* _EXERCISE DIRECTIONS_: Could you set down exactly the lines of the data below, starting at the one that holds "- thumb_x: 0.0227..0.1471" and ending at the one that holds "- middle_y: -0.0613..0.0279", both included, and only those?

* _RAW DATA_:
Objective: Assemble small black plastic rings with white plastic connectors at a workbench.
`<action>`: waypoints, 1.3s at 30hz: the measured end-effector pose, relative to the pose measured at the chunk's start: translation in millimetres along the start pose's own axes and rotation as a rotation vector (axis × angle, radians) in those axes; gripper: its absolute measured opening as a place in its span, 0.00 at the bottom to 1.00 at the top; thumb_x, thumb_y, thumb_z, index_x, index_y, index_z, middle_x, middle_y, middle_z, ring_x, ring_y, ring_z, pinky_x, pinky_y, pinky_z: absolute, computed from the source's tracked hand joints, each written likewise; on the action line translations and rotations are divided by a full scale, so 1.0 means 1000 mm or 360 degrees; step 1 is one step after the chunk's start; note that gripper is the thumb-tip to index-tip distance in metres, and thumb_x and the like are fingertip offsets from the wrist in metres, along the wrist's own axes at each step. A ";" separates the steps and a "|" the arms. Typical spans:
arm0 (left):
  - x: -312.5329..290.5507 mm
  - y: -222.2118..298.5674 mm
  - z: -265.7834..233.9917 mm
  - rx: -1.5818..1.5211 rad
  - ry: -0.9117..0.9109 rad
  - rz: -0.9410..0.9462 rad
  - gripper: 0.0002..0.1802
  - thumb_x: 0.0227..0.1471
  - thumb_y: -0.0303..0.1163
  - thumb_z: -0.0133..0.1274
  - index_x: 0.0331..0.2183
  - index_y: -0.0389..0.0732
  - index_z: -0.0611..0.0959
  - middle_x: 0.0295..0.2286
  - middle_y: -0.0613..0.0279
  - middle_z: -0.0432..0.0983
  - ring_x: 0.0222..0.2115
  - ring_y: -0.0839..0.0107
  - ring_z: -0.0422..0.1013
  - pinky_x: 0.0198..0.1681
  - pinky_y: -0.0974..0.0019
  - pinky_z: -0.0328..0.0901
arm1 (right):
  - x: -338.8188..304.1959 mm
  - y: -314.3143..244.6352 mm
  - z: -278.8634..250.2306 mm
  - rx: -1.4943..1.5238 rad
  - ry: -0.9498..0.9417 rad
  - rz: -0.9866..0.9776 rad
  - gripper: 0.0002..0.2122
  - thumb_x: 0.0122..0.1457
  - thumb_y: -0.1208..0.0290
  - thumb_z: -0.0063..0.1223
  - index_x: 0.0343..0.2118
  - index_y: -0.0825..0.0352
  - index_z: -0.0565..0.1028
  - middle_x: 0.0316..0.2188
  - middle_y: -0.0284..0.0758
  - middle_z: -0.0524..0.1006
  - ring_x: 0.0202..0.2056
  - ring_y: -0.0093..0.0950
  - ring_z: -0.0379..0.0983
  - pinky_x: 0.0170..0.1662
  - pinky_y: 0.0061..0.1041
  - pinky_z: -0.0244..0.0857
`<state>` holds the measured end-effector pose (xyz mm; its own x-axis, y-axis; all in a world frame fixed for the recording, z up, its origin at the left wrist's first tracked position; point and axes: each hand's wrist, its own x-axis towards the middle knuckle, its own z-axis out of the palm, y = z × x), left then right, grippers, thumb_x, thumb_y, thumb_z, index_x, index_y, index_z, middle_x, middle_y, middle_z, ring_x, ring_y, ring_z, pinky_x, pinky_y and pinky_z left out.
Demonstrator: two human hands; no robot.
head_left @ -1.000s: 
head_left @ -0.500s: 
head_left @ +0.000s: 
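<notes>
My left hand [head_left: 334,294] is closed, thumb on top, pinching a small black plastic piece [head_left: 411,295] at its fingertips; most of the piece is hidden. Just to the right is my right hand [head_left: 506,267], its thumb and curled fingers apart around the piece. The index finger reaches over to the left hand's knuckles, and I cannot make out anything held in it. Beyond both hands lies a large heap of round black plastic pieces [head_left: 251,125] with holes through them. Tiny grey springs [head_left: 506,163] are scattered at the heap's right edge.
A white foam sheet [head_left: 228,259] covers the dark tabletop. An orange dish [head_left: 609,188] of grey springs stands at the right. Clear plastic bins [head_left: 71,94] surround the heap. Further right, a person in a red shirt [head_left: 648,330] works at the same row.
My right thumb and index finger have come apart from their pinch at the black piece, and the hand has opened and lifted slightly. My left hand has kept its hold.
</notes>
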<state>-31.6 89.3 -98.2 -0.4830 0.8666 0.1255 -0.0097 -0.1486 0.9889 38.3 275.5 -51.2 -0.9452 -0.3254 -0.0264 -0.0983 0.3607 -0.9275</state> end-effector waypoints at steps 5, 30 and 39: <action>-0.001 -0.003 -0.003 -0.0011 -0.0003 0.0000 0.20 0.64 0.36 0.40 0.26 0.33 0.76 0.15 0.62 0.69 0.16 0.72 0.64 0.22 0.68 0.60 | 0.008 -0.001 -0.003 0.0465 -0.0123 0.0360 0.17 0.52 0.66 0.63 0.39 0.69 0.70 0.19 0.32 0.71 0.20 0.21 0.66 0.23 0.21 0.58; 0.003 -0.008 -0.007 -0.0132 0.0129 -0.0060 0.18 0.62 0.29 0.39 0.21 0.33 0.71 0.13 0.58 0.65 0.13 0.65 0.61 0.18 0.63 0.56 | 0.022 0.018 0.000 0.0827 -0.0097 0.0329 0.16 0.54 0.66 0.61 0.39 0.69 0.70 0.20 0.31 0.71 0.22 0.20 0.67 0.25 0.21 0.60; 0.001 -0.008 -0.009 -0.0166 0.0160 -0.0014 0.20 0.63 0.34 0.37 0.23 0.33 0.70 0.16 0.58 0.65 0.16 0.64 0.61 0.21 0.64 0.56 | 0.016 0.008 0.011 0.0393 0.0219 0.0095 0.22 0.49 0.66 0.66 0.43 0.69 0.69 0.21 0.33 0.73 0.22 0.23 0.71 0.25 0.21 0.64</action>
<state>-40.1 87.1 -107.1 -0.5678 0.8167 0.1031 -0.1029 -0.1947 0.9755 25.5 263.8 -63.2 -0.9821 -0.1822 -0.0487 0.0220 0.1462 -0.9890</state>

* _TASK SOLUTION_:
  - thumb_x: 0.0227..0.1471
  - thumb_y: -0.0303..0.1163
  - thumb_z: -0.0133..0.1274
  - index_x: 0.0331..0.2183
  - index_y: -0.0389..0.0732
  - index_z: -0.0611..0.0959
  - middle_x: 0.0295..0.2286
  - middle_y: -0.0613..0.0279

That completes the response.